October 3, 2011 § Leave a comment

Summer will be floral. It’s been quite a while I wanted to post this article but somehow, it got lost among my drafts and I forgot about it. However I’m feeling that the exceptional temperatures we’re currently enjoying in Paris make it a special opportunity to go back on a clear trend of NYFW and LFW: the impressionist painted floral patterns. I know I can sound a bit obsessed with flowers – which might be true – but obviously, I’m not the only one. So, apprently, designers have been inspired by impressionist master Monet, who used to take long walks in his domain in Giverny, France. That’s where he painted the famous series of the Nympheas (below) and thus made us realise the colours of the world weren’t necessarily as we perceived them in the first place. Change your iris.

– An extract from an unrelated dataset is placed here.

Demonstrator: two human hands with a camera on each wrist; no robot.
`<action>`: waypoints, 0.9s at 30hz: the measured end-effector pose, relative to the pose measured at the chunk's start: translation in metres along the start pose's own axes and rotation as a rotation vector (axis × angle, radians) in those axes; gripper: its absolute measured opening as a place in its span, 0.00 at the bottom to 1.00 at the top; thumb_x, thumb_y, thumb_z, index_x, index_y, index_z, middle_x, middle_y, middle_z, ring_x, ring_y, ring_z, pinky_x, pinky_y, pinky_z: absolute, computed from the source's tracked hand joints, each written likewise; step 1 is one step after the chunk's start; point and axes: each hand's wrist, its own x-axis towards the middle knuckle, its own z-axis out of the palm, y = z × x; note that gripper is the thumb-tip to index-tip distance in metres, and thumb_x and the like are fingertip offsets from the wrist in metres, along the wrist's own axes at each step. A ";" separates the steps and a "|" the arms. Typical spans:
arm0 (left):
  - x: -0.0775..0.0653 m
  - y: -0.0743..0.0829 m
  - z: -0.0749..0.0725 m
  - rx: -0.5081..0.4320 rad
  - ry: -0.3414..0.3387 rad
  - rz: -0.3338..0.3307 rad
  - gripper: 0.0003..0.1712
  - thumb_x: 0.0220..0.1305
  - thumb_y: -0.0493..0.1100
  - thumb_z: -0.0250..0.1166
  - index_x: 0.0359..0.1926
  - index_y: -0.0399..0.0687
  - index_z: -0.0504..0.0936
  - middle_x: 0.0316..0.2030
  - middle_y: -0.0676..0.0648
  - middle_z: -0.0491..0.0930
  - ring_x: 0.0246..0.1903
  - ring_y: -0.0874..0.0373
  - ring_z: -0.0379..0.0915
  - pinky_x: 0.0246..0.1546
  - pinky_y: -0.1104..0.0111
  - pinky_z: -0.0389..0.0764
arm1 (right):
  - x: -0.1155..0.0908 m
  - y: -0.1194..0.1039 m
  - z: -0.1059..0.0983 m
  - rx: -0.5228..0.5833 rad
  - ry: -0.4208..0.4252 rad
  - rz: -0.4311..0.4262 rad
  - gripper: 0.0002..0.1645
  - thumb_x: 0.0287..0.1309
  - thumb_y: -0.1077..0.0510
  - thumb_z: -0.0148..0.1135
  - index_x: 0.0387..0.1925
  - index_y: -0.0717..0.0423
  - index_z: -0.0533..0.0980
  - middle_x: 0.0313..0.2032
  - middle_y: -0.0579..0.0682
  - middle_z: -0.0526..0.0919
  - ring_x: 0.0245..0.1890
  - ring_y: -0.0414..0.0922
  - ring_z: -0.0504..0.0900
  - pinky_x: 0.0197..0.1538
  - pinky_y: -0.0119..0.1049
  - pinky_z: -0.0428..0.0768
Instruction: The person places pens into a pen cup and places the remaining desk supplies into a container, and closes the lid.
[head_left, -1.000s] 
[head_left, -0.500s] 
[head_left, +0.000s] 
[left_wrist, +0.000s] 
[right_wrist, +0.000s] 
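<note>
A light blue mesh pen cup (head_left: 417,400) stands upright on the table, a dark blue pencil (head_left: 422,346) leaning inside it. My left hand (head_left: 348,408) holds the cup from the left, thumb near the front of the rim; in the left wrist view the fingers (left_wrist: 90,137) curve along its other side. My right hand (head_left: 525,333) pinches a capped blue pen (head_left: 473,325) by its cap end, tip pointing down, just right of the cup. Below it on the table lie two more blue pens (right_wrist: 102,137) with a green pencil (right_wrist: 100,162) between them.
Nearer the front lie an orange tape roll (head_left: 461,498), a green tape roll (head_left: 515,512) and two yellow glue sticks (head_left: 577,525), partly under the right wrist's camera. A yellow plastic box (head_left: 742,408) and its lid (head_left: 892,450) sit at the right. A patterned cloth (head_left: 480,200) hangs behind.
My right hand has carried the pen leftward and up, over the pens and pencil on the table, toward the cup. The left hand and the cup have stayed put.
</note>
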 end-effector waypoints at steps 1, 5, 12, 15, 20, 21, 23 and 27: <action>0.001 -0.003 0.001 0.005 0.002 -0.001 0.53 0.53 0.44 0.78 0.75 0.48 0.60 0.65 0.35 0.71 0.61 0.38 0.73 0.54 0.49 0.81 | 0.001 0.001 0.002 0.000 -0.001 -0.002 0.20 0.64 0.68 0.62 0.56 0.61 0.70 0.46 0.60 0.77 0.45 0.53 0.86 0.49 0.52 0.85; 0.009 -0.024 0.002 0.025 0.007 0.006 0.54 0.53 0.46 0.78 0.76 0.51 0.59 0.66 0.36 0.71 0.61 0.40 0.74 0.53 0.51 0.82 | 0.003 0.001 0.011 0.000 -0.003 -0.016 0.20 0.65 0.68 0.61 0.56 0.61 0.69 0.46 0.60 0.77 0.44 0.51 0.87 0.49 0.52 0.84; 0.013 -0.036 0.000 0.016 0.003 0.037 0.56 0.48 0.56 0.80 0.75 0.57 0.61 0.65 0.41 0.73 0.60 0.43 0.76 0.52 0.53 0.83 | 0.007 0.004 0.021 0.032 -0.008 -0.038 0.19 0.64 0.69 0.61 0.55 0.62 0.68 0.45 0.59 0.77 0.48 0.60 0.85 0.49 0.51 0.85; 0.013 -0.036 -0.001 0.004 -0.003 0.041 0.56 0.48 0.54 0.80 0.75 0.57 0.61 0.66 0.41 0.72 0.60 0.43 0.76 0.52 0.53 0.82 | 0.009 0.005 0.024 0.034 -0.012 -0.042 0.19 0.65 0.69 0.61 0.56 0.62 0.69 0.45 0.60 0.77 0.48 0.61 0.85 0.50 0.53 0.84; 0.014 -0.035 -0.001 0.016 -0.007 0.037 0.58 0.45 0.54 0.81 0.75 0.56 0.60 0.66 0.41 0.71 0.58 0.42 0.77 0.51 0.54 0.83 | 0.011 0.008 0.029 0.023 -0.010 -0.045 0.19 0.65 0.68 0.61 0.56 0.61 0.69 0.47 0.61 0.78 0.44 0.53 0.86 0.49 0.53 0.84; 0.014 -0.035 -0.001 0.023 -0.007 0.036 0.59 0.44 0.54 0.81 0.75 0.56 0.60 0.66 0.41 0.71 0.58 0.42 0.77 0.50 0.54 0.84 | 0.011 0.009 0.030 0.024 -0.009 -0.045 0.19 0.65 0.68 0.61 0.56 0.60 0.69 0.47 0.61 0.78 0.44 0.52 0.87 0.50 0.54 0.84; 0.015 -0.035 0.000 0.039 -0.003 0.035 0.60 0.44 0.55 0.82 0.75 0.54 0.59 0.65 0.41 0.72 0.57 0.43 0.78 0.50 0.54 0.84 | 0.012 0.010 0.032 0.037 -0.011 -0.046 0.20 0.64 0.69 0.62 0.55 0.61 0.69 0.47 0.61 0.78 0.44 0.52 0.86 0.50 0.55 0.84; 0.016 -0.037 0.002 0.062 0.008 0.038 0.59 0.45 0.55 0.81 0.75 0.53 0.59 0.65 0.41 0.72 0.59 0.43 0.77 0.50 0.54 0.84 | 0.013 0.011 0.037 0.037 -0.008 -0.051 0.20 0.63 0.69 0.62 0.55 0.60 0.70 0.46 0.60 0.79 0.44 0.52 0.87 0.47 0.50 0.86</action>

Brushpaints and floralescent colours, that’s what we get in Christopher Kane‘s S/S 12 collection, as well as in Erdem‘s, a bit in Jenny Packham‘s (small flowers thrown on white canvas), like in Kinder Aggugini‘s. But that’s not all. Gouache was not the only painting medium that inspired fashion designers this time. We also find a bit of watercolour in Lela Rose‘s creations, swirling into abstract orchids. Interesting as we already observed this trend in mass ready-to-wear two years ago (I clearly remember buying a watercolour-pattern dress in Manoukian back then).


But of course, 19th century painters could not be complete without Master Van Gogh, whom Rodarte didn’t hesitate to  call for. Away the trembling references to Monet. Here, dress is the canvas. Dress in the painting.

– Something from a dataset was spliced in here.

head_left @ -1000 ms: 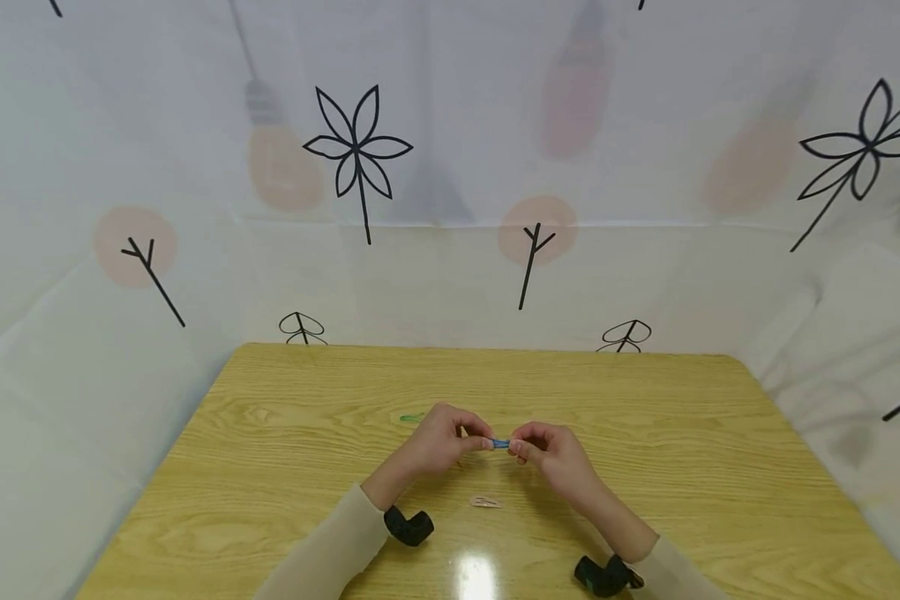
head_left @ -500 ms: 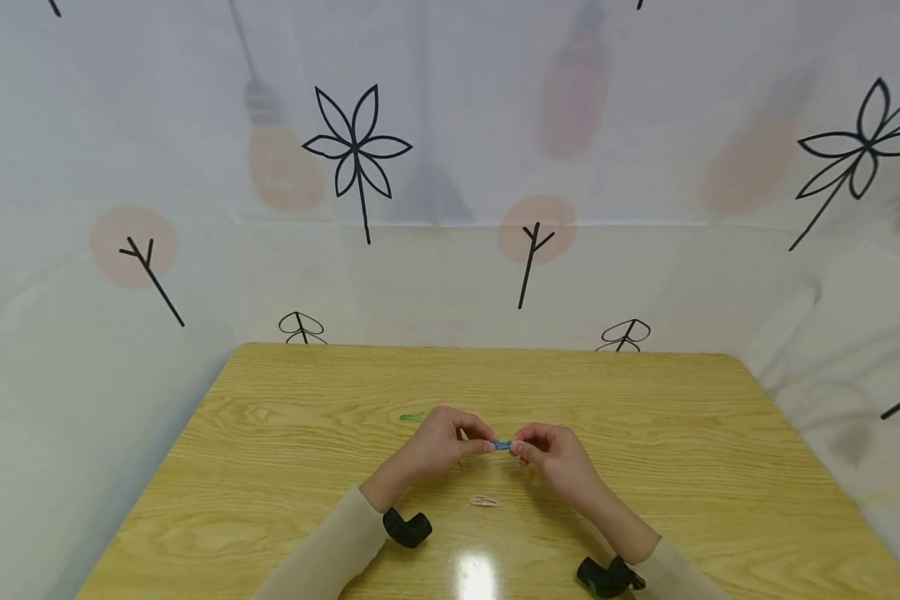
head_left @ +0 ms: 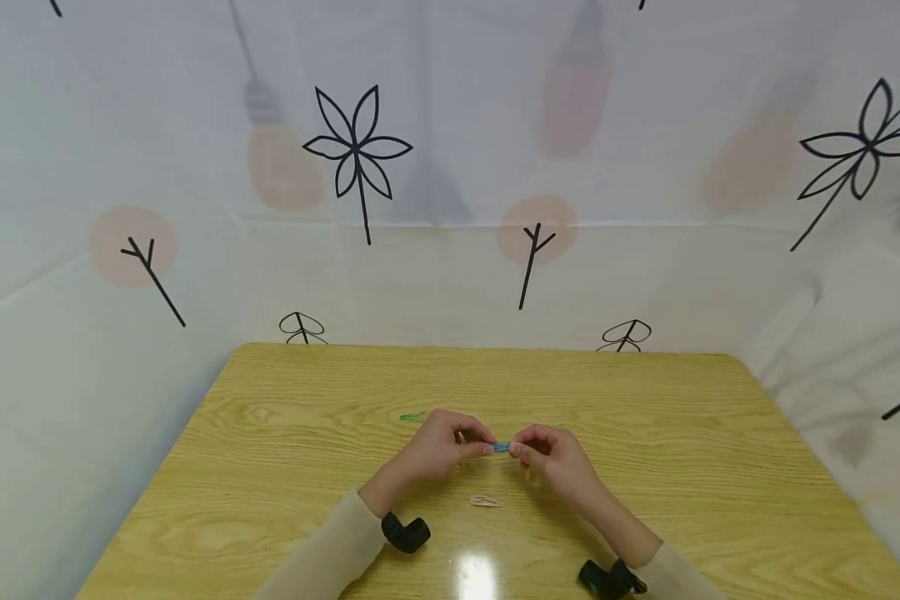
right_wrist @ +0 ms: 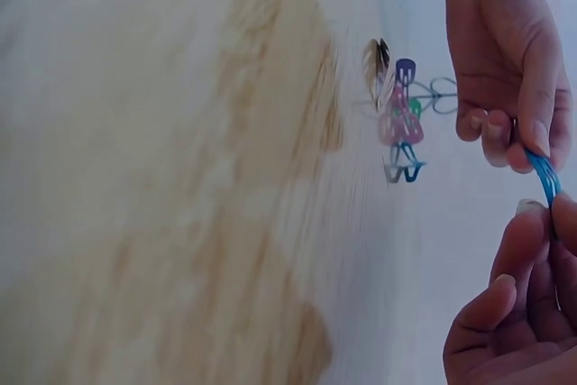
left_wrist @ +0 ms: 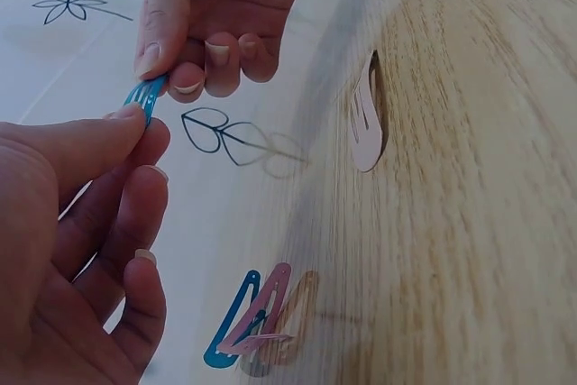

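Observation:
A blue snap hair clip (head_left: 501,447) spans the gap between both hands above the middle of the table. One end is pinched between thumb and index finger of my left hand (head_left: 437,446). At its other end, the thumb and fingers of my right hand (head_left: 558,460) pinch it. In the left wrist view the blue clip (left_wrist: 146,96) shows its slotted metal strips, its ends covered by the fingertips. A pale pink snap clip (head_left: 486,501) lies on the table just in front of the hands.
A green hair clip (head_left: 411,417) lies beyond my left hand, partly covered by it. Several other clips in blue, pink and tan (left_wrist: 257,322) lie in a loose pile on the wooden table (head_left: 307,392). A patterned white cloth (head_left: 450,283) hangs behind the table.
Both hands have sunk very slightly toward the near side, still pinching the blue clip, which has tilted a little. The pink and green clips stay where they were.

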### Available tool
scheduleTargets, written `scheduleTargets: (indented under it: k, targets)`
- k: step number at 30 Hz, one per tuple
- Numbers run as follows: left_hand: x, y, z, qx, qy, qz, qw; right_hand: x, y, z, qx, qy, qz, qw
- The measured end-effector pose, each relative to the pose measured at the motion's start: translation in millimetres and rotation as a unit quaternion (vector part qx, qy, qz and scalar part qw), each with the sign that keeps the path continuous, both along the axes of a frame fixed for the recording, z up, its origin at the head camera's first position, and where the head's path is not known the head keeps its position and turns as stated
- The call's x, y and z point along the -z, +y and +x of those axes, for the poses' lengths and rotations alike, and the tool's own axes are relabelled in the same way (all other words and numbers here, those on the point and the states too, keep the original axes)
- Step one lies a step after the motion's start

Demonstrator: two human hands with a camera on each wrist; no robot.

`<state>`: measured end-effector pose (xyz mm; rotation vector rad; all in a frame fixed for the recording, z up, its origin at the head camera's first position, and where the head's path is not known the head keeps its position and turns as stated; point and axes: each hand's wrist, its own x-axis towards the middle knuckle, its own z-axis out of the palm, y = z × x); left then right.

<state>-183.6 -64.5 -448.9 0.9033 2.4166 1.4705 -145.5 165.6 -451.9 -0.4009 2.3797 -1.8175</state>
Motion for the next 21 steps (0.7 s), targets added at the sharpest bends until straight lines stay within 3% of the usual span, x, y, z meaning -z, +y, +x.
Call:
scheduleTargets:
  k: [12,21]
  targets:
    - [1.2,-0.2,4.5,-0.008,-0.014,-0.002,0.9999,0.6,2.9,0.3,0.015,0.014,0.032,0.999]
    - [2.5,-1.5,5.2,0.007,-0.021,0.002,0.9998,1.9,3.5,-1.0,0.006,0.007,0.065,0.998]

This reminds us that far from its first function of body covering, dress has always had a decorative function, before turning into proper art. Long before we invented the Fashion Weeks to serve the purposes of this that regents us, Fashion industry, painters and artists found in dress the meaning of the body. Arising it to the level of art made it possible  to be employed as an expression of wearer’s inner sense of aesthetic – if it exists. And here, “upper” art finally collide with fashion, that doesn’t even belong to the series of the traditional arts, because it never lost its functional aspect of dressing the body. Because of its useful aspect, never will it completely be called art, won’t it? So is this a tribute? A challenge? A sarcasm? Well… this is to be debated. In the meantime, sunflowers have escaped from their vases.